# thoughts on abu garcia reels?



## secco (Aug 11, 2011)

g-day everyone

Looking at buying some new reels and have never really looked at abu reels if anyones has got comments or thoughts about them could they please let me no. and what combos they use if they are using abu reels 
cheers Chris


----------



## Stealthfisha (Jul 21, 2009)

When I used to live in the territory I had an AG Ambasseder?

I changed the drag to a Shimano wet drag due to the AG dag being inferior on big drawn out fights with barra etc....
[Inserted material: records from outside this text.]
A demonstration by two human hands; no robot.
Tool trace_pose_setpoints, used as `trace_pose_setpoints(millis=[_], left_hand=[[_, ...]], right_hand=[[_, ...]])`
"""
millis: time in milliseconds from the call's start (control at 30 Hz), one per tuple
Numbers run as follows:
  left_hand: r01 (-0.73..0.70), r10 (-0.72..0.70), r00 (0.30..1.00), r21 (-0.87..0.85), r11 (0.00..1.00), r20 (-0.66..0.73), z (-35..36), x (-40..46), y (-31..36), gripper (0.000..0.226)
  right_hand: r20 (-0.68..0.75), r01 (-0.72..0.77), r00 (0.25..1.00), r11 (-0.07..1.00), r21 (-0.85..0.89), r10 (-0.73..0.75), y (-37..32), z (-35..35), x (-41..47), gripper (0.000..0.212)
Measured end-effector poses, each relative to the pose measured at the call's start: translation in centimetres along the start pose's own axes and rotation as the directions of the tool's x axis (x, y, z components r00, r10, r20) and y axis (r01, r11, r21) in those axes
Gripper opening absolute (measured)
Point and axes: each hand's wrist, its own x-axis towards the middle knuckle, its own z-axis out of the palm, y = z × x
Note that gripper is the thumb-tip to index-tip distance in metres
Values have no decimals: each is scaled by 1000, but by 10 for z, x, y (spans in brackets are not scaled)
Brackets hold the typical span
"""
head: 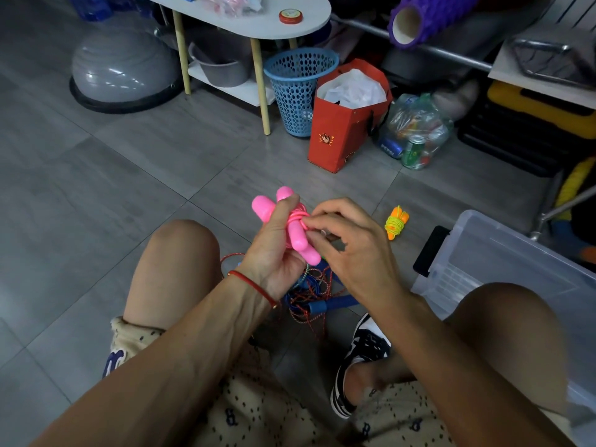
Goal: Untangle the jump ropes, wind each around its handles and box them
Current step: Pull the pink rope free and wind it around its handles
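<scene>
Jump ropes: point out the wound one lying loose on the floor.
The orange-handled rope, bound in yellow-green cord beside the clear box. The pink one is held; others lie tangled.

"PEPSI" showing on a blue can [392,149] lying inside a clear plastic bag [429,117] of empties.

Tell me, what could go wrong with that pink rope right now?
The cord wound around the pink handles could slip loose if the right hand, pinching at the wrap, lets go before the end is tucked. The left hand holds the handles above the tangled ropes on the floor, so a loose end might snag there. The clear box sits off to the right, so a careless toss could miss.
</scene>
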Motion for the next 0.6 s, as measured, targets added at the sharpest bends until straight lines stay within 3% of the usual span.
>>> trace_pose_setpoints(millis=[33,133,267,400,500,600], left_hand=[[-5,5,1000,27,1000,-1,0,-1,-1,27],[-57,60,998,116,992,-23,-2,-1,-3,40],[-50,48,999,170,984,14,-2,-1,-3,49],[-81,82,997,142,986,4,2,0,9,15],[-96,107,992,156,983,-69,-5,8,26,28],[-217,248,962,231,948,-113,-7,17,35,22]], right_hand=[[0,-2,1000,1000,-7,2,1,0,0,9],[-54,-37,998,999,13,37,-2,3,0,3],[-79,-179,977,967,180,196,-6,-2,4,6],[152,-383,924,831,403,351,-4,-11,5,7],[257,-457,889,782,424,380,6,-27,6,10],[318,-455,882,804,383,348,7,-26,-1,12]])
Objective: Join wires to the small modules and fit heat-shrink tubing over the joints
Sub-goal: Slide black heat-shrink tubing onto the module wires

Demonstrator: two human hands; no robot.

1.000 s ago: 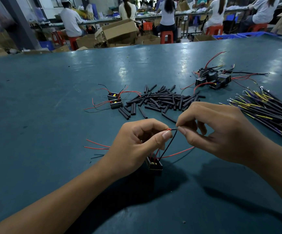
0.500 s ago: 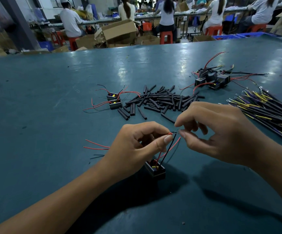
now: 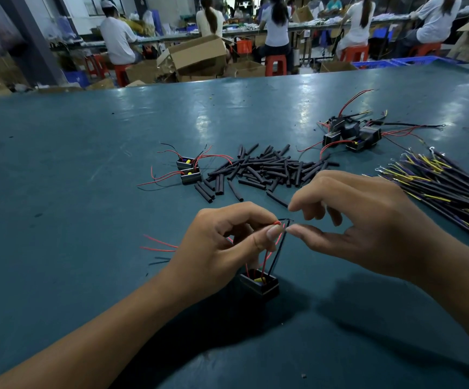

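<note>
Red and black wire ends stay pinched in the left hand; the right hand has just let go, fingers parted beside them, twist apparently done.

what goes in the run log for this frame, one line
left hand pinches red wire | right hand open at twisted tips | module below left hand | tubing pile untouched

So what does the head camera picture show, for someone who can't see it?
Two hands work over a teal table: the left hand pinches red and black wires rising from a small black module, the right hand open beside them. Black tubing pieces lie behind.
</note>
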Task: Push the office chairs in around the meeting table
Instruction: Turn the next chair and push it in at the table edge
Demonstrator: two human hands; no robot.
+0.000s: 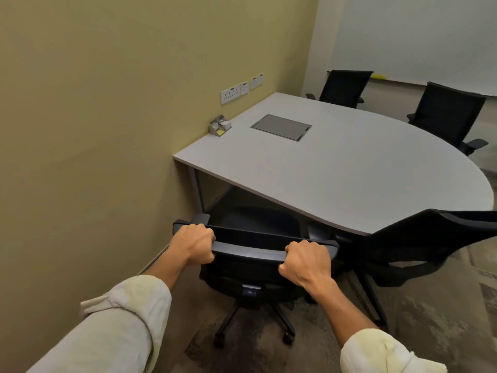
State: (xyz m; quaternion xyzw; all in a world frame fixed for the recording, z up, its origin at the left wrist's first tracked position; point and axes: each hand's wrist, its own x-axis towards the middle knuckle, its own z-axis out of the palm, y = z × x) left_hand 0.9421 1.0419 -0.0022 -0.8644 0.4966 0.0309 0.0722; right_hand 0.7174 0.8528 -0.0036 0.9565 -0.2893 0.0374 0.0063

That was then this is now.... So just check the drag is up to par and you cant go wrong?
Only a guppy or a complete idiot will say otherwise. Check the drag system! If it's suitable for what your targeting then get it!

Regards


----------



## secco (Aug 11, 2011)

awesome mate thanks for the advice 
cheers


----------



## ifish1208 (Feb 17, 2010)

I have owned a Abu Pro Rocket over head for a long time and have had no problems at all.
It is just collecting dust now.


----------



## secco (Aug 11, 2011)

Thanks stippy for the advice

I am not sure what i am looking for probably a spinner and a overhead I will have a look At all models you have mentioned and give then a go cheers indie


----------



## simond11 (Aug 29, 2005)

I have an Abu Soron 60 and it's been an amazing reel. I have caught kingfish, small tuna and 50cm+ snapper. Never failed me and it comes with a spare spool (if you are so inclined). I actually found my Soron very light, and the drag is simply awesome. I have matched it to an Innovator Viper rod and it is my best combo.
Cheers


----------



## RackRaider (Nov 10, 2010)

Stippy said:


> There's plenty of good reviews of the Abu Soron line of spinning reels (Soron and Soron STX). I had one for a while, well built for the price, carbon drag, no play in the handle. Quite heavy though.


+1


----------



## CanuckChubbs (May 2, 2010)

I got both Soron STX20 and STX60. The smaller 20 has caught 2 60cm+ kingies amongst others. Great reels. Matched them with soron stx rods.


----------



## clarkey (Jan 13, 2009)

I've got two SX20s and a SX40,had no probs so far,
use the SX40 for jacks.


----------



## Rapala01 (Jul 17, 2011)

My mate had a little Abu spin reel that was great for a little while, but the drag died a bit and was not very smooth. It was one of the older models though.

Cheers


----------



## FishoNerd (Aug 6, 2011)

My Abu 7000 is amazing, they are top reels and need little maintenance. Probably a bit over the top for yak fishing but


----------



## mudpat (Feb 21, 2011)

I have a 7000 and its great in the yak, the bronze bushes instead of bearings make it tougher, handling the occasional splash with no ill effects. I use an ABU 5600 out the other side and it works a charm also.


----------



## ringo (Oct 3, 2008)

I love my Revo Inshore. Awesome drag and great for casting with a T-Curve 581MH rod.


----------